We have been learning about how to make inferences about a population mean using hypothesis testing and confidence intervals. In your last lab, you considered data from 2013 flights that departed from New York City. We will consider the same dataset for this lab.

Remember to start a new Markdown document and name it appropriately. You will use a number of functions from your previous labs, so you may want to have them open. You will not have as much direction as you did in the last lab, so you should find a group of 2 or 3 to work with. Only 1 person in the group needs to submit a lab report. You will want to search the Help pages often (lower right window in RStudio); Google will often yield a large number of helpful and fast resources, once you learn how to search well.

Exploratory Data Analysis (EDA)

You will focus today on the variables arr_delay, origin, and air_time.

  1. Create a new dataset called nyc.sub that contains only the columns listed above. Use the select function with piping. (If you don’t remember the select function, type ?select into the console to open the help page)

  2. Use a new function called ggpairs to plot this new dataset. You’ll need to install/load the appropriate library (Google to find out which package you need). Type up a summary of all the information you are able to get from a ggpairs plot. (Note: the message about bins always shows up— Suppress the message in your knitted document. You may need to search for how to suppress messages in an R Markdown code chunk.)

  3. Using the plot from #2, describe the distributions of arr_delay and air_time.

  4. Use the summary function to get some basic statistics for your variables. Which key statistic is missing?

  5. Another descriptive function is the skim function in the skimr package. Try this and comment on any differences with summary.

  6. The ggpairs function can be nice when there are a small number of variables for which you want to quickly see bivariate relationships. But when you want to more deeply investigate an individual variable, you should create separate plots. Plot histograms of air_time separately for the different origins by faceting. (Note: Remove all the messages AND warnings for this chunk)

Inference

Now that we have explored and summarized our data, we will turn to performing inference. Again, there will be a number of functions that you haven’t yet seen, and you’ll have to figure out how to use them. This will help prepare you for the class project (coming after spring break!). Feel free to ask a lot of questions!
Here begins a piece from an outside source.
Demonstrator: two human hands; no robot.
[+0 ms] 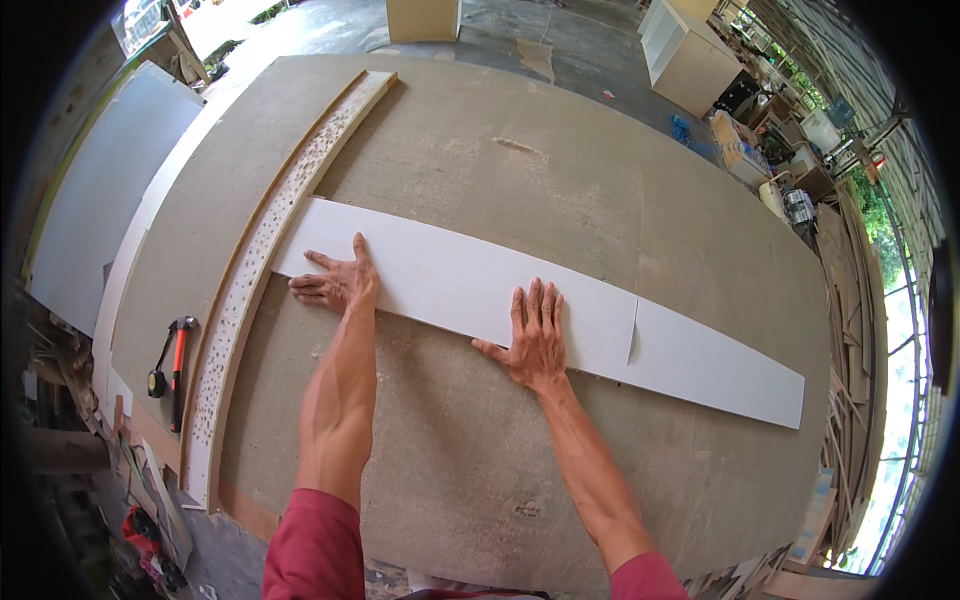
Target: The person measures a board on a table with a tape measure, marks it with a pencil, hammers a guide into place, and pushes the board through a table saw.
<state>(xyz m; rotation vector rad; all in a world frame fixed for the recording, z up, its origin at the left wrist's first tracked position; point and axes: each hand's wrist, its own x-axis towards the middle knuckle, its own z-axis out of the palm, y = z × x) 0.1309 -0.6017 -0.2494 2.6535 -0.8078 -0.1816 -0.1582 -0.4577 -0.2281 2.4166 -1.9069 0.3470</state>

  1. Run a \(t\)-test to determine if there is evidence that the mean arrival delay is greater than zero. You will use the function t.test and provide a 99% (two-sided) confidence interval for the mean. Give a conclusion for the above analysis in complete sentences. Comment on what you think about the assumptions of the \(t\)-test. (Note: You will have to run the function twice to get a one-sided \(p\)-value and a two-sided confidence interval. I haven’t given you example code for t.test. See the examples at the bottom of the help file, or Google something like “how to use t.test in R”)

  2. Do the same type of analysis for air time. Conduct a two-sided hypothesis test to determine if there is evidence that air time is different from 150 minutes. Provide a 95% confidence interval for the mean. Note the defaults of the function! Also comment on the assumptions of the test for this variable.

  3. Now run the same test with a different null hypothesis to determine if the true mean is different from 149. Why is the \(p\)-value so different? In other words, why do we fail to show a difference from 150 (not even close), but we have fairly strong evidence that it’s different from 149?

  4. Is there evidence of a difference in mean air time between LaGuardia and JFK airports, using this 2013 data? Include all necessary code and write your conclusions in complete sentences with a reported confidence interval. Also include an appropriate visualization to accompany your inference.

When you are finished with the lab, one person from your group will need to upload your .html file to Canvas. Please make sure everyone’s name is on the lab to get credit! Look over your report to make sure it is rendering properly. Also remember that if you needed output (graphs, numeric output, etc.) to answer a question, the code to generate that output needs to be in the lab report..